Some background first. A few weeks ago I was contacted by a reader who had seen my post on data refresh errors and the Web.Contents() function and was experiencing the same issue when using Web.Contents() to get data from multiple Excel workbooks stored in SharePoint. Up until recently the Web.Contents() function – which is used by the From Web option in Power BI’s Get Data experience – was the only way to get data reliably from single Excel files stored in SharePoint or OneDrive For Business. However the limitations on Web.Contents(), M functions and data refresh described in my blog post meant that it wasn’t possible to use Web.Contents() to get data from multiple Excel files stored in SharePoint or OneDrive For Business.

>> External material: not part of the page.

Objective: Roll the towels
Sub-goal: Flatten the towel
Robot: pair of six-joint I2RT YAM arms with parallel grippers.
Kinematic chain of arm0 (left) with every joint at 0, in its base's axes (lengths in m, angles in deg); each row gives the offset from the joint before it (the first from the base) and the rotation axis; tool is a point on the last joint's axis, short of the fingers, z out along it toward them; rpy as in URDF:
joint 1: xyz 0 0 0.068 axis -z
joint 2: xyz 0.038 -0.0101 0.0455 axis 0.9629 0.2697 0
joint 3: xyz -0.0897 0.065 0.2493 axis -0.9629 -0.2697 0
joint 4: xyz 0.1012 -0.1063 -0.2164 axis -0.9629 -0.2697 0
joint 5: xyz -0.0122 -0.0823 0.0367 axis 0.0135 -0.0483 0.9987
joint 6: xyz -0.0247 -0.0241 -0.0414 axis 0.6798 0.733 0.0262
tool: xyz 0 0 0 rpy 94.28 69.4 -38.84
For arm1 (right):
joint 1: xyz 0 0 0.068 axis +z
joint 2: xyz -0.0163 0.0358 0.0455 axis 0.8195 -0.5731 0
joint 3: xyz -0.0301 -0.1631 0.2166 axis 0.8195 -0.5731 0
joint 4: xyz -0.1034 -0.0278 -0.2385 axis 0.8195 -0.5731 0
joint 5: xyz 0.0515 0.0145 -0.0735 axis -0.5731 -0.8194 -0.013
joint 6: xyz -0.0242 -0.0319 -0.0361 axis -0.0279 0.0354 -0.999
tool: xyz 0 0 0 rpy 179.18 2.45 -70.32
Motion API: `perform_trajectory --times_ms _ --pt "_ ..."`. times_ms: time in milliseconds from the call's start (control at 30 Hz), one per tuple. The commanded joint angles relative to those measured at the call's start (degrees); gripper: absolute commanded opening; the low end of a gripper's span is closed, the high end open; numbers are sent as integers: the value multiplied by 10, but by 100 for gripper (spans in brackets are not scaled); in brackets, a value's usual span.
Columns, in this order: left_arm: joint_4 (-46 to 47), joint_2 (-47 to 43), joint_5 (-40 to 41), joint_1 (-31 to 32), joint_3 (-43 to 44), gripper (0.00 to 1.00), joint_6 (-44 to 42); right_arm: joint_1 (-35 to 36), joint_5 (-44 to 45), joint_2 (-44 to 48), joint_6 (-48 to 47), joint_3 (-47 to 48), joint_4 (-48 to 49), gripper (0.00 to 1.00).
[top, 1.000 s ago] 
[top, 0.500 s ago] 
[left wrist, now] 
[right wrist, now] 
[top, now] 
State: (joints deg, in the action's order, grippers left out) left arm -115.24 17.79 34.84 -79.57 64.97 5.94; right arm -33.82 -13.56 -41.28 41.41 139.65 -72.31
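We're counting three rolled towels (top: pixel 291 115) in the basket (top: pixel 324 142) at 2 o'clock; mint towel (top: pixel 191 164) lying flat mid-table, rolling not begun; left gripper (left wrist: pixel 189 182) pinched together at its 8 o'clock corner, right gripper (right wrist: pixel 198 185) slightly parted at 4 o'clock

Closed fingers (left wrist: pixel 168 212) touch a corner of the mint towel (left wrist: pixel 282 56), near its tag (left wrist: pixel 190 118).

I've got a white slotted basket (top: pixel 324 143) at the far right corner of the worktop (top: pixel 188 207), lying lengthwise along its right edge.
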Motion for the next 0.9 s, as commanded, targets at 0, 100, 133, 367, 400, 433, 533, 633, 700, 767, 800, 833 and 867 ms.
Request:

The April 2016 Power BI Desktop update introduced a new way of getting data from Excel files stored in SharePoint: the SharePoint Files data source, based on the SharePoint.Files() M function. Both Mike Carlo and Ken Puls have already blogged about this in depth and so I won’t repeat what they’ve written; their posts have a lot of good information on how to construct the URLs to find your files in SharePoint. How do you use it to combine data from multiple Excel workbooks though?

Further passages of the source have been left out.